What the task requires.
Find "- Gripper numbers" and "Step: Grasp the" in the records below. Copy the lines holding them and every line between, exactly, and no others.

[Data items]

· · ·

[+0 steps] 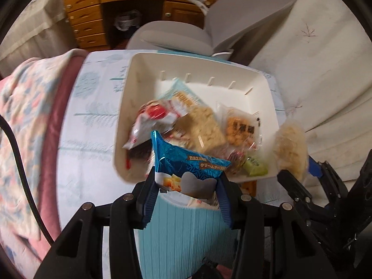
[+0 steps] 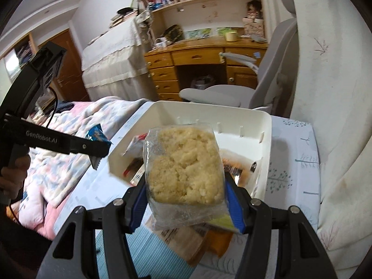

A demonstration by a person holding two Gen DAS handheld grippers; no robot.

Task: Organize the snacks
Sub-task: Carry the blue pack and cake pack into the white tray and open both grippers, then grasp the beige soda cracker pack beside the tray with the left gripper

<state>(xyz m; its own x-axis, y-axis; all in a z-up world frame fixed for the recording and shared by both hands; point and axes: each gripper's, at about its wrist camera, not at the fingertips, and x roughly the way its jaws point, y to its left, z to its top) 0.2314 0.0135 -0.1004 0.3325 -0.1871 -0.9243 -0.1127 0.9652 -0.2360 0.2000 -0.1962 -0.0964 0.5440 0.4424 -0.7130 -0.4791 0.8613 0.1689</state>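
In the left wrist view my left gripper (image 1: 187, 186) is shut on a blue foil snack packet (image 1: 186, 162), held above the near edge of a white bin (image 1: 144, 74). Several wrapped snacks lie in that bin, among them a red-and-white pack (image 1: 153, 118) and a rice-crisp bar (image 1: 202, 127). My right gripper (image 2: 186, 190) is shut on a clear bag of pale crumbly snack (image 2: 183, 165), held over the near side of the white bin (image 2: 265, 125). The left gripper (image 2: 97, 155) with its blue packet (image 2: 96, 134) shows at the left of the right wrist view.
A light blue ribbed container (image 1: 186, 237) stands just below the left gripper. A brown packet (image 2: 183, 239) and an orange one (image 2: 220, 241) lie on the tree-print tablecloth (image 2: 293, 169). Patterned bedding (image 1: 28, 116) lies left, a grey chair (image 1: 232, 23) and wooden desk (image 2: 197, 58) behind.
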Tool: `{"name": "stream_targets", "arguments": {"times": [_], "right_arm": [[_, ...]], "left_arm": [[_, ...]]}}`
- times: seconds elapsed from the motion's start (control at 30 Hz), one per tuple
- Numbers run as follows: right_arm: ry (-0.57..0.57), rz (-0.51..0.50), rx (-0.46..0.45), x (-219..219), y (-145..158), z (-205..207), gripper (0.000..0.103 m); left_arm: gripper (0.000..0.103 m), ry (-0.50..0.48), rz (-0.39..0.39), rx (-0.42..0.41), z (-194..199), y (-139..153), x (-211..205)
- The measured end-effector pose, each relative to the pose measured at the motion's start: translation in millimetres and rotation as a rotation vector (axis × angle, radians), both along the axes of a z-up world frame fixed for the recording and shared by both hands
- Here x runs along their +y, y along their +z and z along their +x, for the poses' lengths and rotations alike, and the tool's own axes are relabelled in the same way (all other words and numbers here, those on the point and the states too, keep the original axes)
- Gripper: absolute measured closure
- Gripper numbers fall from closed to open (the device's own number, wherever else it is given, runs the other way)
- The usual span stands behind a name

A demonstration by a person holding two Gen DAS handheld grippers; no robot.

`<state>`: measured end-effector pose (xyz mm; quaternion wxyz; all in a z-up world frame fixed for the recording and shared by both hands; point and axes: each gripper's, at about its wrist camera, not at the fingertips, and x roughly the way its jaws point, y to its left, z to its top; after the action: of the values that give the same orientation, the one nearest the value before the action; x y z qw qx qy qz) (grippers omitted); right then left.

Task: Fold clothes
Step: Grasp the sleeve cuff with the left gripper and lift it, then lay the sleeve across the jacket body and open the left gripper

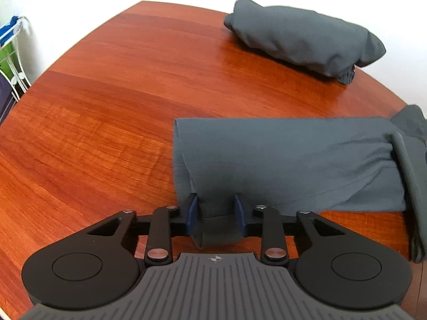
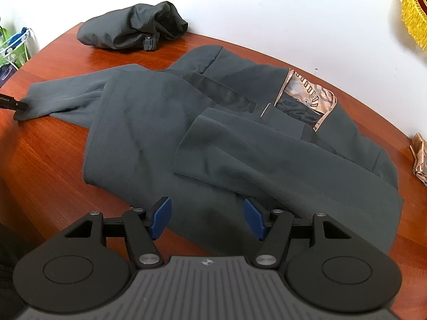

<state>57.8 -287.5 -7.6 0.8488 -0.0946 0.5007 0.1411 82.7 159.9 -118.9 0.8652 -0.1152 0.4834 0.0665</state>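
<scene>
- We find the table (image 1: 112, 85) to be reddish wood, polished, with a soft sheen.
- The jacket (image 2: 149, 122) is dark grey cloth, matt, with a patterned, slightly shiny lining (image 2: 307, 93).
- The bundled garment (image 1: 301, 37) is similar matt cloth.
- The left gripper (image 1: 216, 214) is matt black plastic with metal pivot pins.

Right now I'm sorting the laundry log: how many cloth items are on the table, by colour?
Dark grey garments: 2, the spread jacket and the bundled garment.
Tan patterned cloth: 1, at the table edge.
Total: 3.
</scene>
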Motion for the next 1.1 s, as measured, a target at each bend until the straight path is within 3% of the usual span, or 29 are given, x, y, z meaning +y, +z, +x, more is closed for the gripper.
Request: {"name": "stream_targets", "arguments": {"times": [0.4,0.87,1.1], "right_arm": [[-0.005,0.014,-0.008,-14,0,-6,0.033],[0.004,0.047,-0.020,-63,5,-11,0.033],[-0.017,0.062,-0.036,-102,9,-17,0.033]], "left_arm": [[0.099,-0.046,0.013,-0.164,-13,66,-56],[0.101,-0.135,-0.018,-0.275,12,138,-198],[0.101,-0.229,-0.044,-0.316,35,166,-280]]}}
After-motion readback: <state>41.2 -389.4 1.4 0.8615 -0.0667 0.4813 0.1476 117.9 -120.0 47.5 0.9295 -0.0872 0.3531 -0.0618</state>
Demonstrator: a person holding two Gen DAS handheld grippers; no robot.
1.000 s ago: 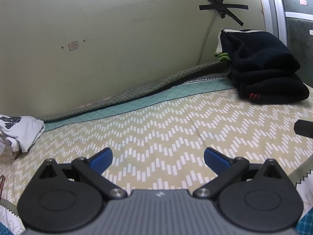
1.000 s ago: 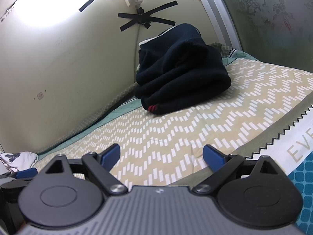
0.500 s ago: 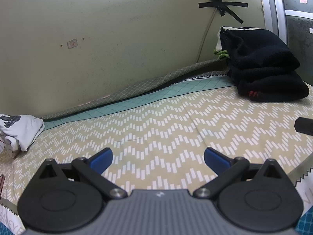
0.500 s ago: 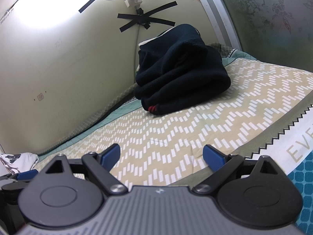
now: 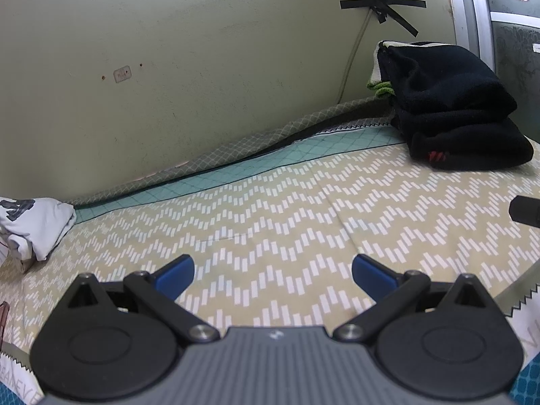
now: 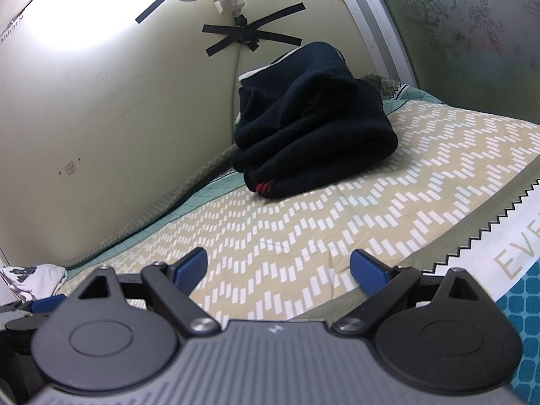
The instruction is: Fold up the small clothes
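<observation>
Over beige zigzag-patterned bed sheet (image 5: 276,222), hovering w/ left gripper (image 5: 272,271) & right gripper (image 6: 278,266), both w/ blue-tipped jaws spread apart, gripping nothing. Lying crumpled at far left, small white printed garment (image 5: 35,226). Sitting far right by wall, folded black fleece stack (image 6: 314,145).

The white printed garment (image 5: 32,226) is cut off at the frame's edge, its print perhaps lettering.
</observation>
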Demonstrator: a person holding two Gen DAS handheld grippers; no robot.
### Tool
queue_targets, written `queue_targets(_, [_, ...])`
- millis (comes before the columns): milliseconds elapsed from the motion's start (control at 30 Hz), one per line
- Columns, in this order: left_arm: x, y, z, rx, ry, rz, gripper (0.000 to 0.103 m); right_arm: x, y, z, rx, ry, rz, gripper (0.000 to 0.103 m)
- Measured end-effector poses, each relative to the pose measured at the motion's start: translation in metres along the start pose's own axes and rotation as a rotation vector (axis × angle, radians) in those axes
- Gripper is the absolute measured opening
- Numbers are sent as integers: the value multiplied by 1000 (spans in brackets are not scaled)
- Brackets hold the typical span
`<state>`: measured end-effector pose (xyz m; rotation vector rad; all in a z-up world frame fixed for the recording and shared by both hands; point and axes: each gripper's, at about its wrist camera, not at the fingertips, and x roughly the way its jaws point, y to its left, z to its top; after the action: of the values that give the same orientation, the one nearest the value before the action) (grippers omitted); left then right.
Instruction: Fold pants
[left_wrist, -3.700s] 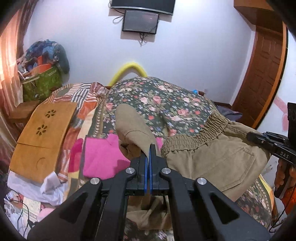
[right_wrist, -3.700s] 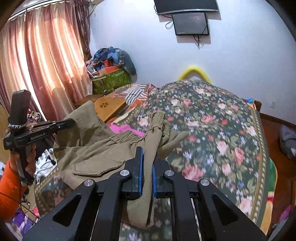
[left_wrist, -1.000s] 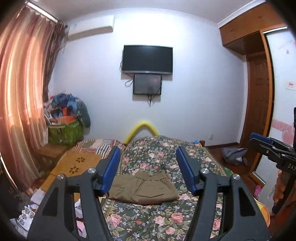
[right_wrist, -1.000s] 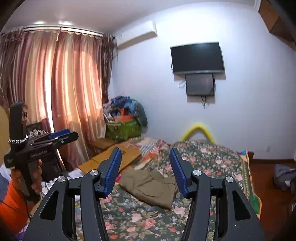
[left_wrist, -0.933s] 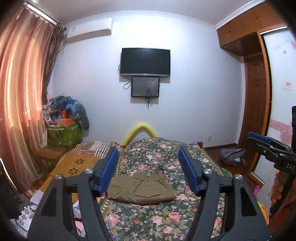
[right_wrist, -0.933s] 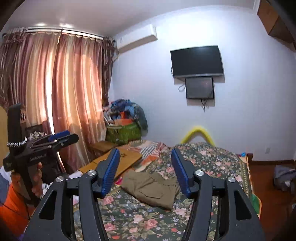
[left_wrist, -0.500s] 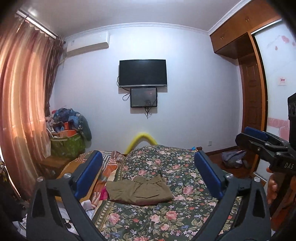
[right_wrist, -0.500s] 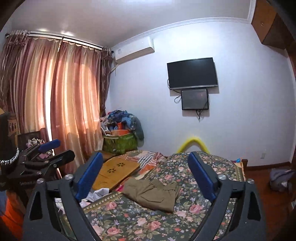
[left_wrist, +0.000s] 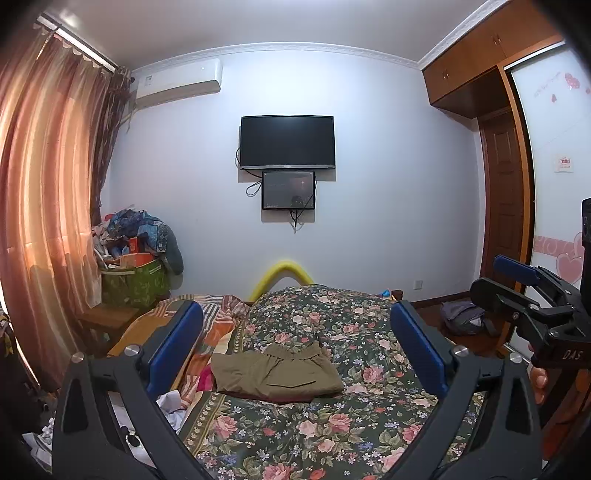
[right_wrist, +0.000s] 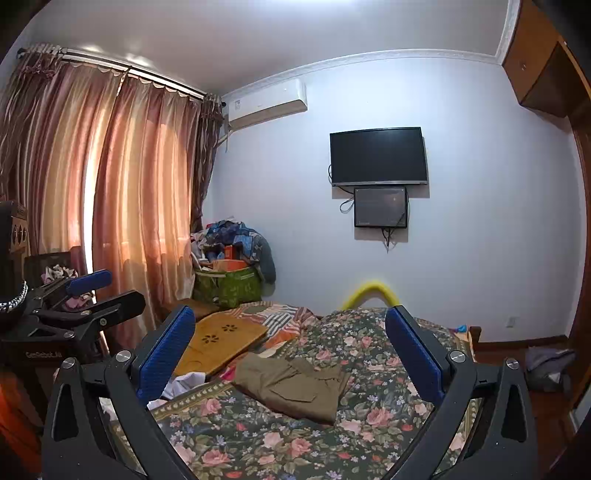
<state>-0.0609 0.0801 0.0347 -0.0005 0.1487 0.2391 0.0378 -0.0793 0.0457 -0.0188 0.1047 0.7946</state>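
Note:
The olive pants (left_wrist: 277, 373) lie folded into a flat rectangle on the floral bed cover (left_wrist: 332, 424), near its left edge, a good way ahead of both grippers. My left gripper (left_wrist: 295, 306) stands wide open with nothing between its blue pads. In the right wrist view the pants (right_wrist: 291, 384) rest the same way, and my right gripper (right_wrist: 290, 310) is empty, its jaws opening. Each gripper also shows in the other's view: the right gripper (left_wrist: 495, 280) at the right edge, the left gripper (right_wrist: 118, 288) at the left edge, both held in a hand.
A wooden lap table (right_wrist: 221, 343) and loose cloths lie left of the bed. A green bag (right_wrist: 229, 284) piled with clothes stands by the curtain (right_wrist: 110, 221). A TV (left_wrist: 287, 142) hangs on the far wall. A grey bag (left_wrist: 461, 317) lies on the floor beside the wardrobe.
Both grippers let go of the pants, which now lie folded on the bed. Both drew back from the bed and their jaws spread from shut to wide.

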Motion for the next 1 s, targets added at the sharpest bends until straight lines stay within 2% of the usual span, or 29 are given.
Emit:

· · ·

Solution to this task.
- Gripper numbers fall from closed to open (the device's own number, wherever else it is given, runs the other way)
- The usual span stands behind a name

A demonstration by a person holding two Gen DAS handheld grippers; no robot.

`<state>`: measured end-effector pose (xyz mm; quaternion wxyz; all in a z-up world frame fixed for the recording and shared by both hands; point and axes: each gripper's, at about its wrist camera, not at the fingertips, and x roughly the way its jaws point, y to its left, z to its top; after the action: of the values that give the same orientation, the one nearest the value before the action; x y z qw qx qy qz) (grippers omitted); right then left.

Task: Fold clothes
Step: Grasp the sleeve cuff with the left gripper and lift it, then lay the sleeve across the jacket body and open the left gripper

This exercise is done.